Exercise details: Could you output the complete listing given below exactly?
────────────────
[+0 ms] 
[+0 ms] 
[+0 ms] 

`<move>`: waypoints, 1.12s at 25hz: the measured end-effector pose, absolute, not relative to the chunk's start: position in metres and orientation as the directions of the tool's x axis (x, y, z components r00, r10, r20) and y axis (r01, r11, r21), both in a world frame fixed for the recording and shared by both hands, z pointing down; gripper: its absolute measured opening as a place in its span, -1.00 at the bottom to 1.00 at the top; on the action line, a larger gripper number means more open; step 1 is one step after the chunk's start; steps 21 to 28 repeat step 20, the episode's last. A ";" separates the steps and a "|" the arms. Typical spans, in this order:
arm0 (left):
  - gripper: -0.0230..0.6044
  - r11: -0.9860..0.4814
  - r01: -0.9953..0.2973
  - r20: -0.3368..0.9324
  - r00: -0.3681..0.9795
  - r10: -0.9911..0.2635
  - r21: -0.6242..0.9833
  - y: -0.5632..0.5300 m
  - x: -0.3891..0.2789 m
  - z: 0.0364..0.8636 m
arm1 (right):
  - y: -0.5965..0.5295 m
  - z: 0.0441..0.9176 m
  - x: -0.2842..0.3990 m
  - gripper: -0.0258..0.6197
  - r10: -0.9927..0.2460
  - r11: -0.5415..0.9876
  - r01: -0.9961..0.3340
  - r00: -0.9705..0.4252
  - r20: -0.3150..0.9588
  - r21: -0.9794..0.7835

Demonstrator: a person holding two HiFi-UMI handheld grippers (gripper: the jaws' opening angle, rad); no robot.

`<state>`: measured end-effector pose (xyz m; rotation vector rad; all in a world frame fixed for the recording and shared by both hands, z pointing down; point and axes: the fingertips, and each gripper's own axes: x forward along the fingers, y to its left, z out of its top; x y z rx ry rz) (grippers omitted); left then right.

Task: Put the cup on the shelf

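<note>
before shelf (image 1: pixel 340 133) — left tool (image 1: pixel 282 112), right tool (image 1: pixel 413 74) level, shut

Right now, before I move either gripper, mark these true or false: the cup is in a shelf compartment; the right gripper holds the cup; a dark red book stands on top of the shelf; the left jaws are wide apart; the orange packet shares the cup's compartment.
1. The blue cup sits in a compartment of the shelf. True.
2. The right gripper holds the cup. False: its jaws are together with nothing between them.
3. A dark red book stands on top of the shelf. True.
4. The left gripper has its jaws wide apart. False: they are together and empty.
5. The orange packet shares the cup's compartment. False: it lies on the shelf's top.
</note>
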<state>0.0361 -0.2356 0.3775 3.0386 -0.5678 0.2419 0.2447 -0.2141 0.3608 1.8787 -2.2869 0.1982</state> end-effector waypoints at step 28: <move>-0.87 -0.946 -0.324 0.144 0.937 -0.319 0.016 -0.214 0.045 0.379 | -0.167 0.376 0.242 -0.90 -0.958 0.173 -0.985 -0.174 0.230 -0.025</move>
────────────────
Written answer:
[+0 ms] 
[+0 ms] 
[+0 ms] 

`<move>`: waypoints, 1.12s at 25hz: the measured end-effector pose, absolute, not relative to the chunk's start: position in metres and orientation as the directions of the tool's x axis (x, y, z components r00, r10, r20) and y axis (r01, r11, r21), both in a world frame fixed for the recording and shared by both hands, z pointing down; gripper: its absolute measured opening as a place in its span, -1.00 at the bottom to 1.00 at the top; on the action line, a larger gripper number means more open; step 1 is one step after the chunk's start; steps 21 to 28 repeat step 20, the episode's last. A ";" separates the steps and a "|" the arms. Typical spans, in this order:
arm0 (left):
  - gripper: -0.0230..0.6044
  - r11: -0.9860..0.4814
  - r01: -0.9953..0.2973
  - r20: -0.3368..0.9324
  - r00: -0.3681..0.9795
  - r10: -0.9911..0.2635
  - r21: -0.6242..0.9833
  - y: -0.5632..0.5300 m
  - x: -0.3891..0.2789 m
  - z: 0.0364..0.8636 m
arm1 (right):
  - y: -0.5965..0.5295 m
  - z: 0.0441..0.9176 m
  - x: -0.2842..0.3990 m
  - gripper: -0.0258..0.6197
  - r10: -0.9927..0.2460
  - r11: -0.5415..0.9876
  - r01: -0.9961..0.3340
  - r00: -0.9705..0.4252
  - r20: -0.3150..0.9588
  - r21: -0.9794..0.7835

Demonstrator: a person holding two HiFi-UMI handheld grippers (gripper: the jaws' opening angle, rad); no robot.

`<state>`: measured end-effector pose (xyz m; rotation vector rad; all in a world frame fixed for the recording and shared by both hands, z pointing down; point and axes: the fingertips, and each gripper's own axes: x forward along the fingers, y to its left, z out of its top; x y z rx ry rz) (grippers omitted); left then right.

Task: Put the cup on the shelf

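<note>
before shelf (image 1: pixel 340 133) — left tool (image 1: pixel 282 112), right tool (image 1: pixel 413 74) level, shut

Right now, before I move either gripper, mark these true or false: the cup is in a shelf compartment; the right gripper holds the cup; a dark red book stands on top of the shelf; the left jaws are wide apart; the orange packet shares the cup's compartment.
1. The blue cup sits in a compartment of the shelf. True.
2. The right gripper holds the cup. False: its jaws are together with nothing between them.
3. A dark red book stands on top of the shelf. True.
4. The left gripper has its jaws wide apart. False: they are together and empty.
5. The orange packet shares the cup's compartment. False: it lies on the shelf's top.
</note>
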<state>0.0361 -0.2356 0.3775 3.0386 -0.5678 0.2419 0.2447 -0.2141 0.3608 1.8787 -2.2869 0.1982</state> end-effector waypoints at step 28: <move>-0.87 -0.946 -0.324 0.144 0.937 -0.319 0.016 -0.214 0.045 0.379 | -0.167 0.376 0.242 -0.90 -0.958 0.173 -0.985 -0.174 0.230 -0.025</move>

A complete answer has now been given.